PEMEX Support Drives MX$284 Billion Revenue Gap
Mexico’s federal government is facing a MX$284 billion revenue shortfall through October 2025 as extraordinary financial support for PEMEX continues to outpace the company’s fiscal contributions, according to México Evalúa. The gap has begun to strain public spending across several ministries and underscores the broader fiscal challenges tied to the state-owned oil company’s financial instability.
Federal data shows that government revenues, excluding PEMEX, CFE, IMSS, and ISSSTE, reached MX$5 trillion from January to October, an annual increase of 8% and slightly above what the budget had projected. Strong tax performance helped lift results, with tax revenues totaling MX$4.49 trillion, up 6.1% from 2024 and MX$90 billion above expectations due to tighter fiscal oversight.
Non-tax, non-oil income also exceeded forecasts. Fees, duties and other government charges generated MX$214 billion, 16.4% higher than last year and MX$43 billion above the programmed amount.
These gains failed to offset PEMEX’s net fiscal drag, however. The company contributed MX$204 billion to the federal budget while receiving MX$386 billion in government support, generating a negative balance of MX$182 billion. When compared with the government’s original target, which anticipated MX$234 billion in net oil revenue by October, the gap becomes wider. The final result fell MX$417 billion short of the projection, driven by unplanned transfers to PEMEX.
The shortfall is beginning to translate into tighter spending. The Ministry of Health operated 26% below its planned budget, the Ministry of Infrastructure, Communications and Transport fell 29.1% short, and the Ministry of Environment underspent by 29.2%. The exception was the Ministry of Energy, whose spending rose 181% due to emergency support measures for PEMEX that were not originally approved by Congress.
The strain on public finances comes as PEMEX continues to navigate structural challenges. Production has declined, even as exports and refining activity have ticked upward. By 3Q25, PEMEX had already received more than 179% of the support authorized for the year, reflecting growing finance and debt-service needs.
Mexico Evalúa’s report identifies three broader fiscal trends shaping federal finances this year: PEMEX’s negative net contribution, record-high debt servicing costs of MX$1 trillion, and a sharp 29% decline in physical investment outside PEMEX.

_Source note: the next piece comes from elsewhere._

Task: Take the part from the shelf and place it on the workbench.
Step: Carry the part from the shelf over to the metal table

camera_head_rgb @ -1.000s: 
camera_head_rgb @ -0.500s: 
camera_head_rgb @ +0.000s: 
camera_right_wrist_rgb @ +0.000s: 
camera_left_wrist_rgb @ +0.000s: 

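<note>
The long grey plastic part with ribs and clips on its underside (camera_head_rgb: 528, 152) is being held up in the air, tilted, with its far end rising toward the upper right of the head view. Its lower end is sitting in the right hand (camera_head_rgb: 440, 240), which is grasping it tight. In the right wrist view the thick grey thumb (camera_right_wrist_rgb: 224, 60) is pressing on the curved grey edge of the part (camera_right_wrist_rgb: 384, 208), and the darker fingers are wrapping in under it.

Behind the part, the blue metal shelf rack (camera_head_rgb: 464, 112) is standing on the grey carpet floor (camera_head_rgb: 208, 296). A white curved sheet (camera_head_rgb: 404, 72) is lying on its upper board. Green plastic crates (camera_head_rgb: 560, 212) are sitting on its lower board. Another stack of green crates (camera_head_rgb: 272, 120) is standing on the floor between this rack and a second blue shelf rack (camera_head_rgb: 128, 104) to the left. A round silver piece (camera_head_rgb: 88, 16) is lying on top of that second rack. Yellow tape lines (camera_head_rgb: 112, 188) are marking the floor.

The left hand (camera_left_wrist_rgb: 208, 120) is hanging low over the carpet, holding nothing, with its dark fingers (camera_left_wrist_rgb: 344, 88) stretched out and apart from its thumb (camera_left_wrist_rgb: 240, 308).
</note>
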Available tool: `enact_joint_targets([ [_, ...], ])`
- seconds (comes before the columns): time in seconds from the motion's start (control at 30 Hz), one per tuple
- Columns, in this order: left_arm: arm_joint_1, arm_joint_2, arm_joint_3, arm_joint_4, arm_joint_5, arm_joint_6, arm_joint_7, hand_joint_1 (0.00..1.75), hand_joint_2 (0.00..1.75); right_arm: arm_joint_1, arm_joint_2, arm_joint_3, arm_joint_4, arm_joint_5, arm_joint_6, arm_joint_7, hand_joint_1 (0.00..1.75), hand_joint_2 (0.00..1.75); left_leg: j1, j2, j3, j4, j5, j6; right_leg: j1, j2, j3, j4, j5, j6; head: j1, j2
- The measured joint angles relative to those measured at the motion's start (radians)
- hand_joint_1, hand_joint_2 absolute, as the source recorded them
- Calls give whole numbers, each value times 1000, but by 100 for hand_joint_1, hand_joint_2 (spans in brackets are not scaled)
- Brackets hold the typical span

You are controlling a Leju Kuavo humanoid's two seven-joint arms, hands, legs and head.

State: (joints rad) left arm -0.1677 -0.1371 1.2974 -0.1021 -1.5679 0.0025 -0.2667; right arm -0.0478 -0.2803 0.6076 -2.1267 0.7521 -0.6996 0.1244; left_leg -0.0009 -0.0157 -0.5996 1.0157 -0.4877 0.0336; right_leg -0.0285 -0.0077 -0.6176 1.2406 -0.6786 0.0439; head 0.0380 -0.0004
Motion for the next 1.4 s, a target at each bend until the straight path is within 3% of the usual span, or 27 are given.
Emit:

Findings come as Mexico weighs its energy and fiscal priorities for 2026. The administration has reiterated its commitment to stabilizing PEMEX and preserving its central role in national energy policy. But the rising cost of support has renewed debate about the sustainability of the company’s current path, particularly as international oil markets become more competitive and as Mexico faces pressure to expand investment in energy transition infrastructure.
Mexico’s federal government has stated that PEMEX is expected to reach financial self-sufficiency by 2027, reducing its reliance on extraordinary fiscal support. The projection was reiterated by President Claudia Sheinbaum during a November 2025 morning press conference, where she said the company is on a “clear recovery path” following debt support measures implemented this year. Minister of Energy Luz Elena González also told the Senate’s Energy Commission in October 2025 that PEMEX’s medium-term plan aims for the company to operate without federal transfers before the end of the administration. The Ministry of Finance has echoed this position in public briefings tied to the 2026 fiscal outlook, indicating that PEMEX’s simplified tax regime, debt refinancing strategy, and refiners’ integration plan are expected to strengthen cash flow sufficiently to phase out annual budgetary assistance by 2027.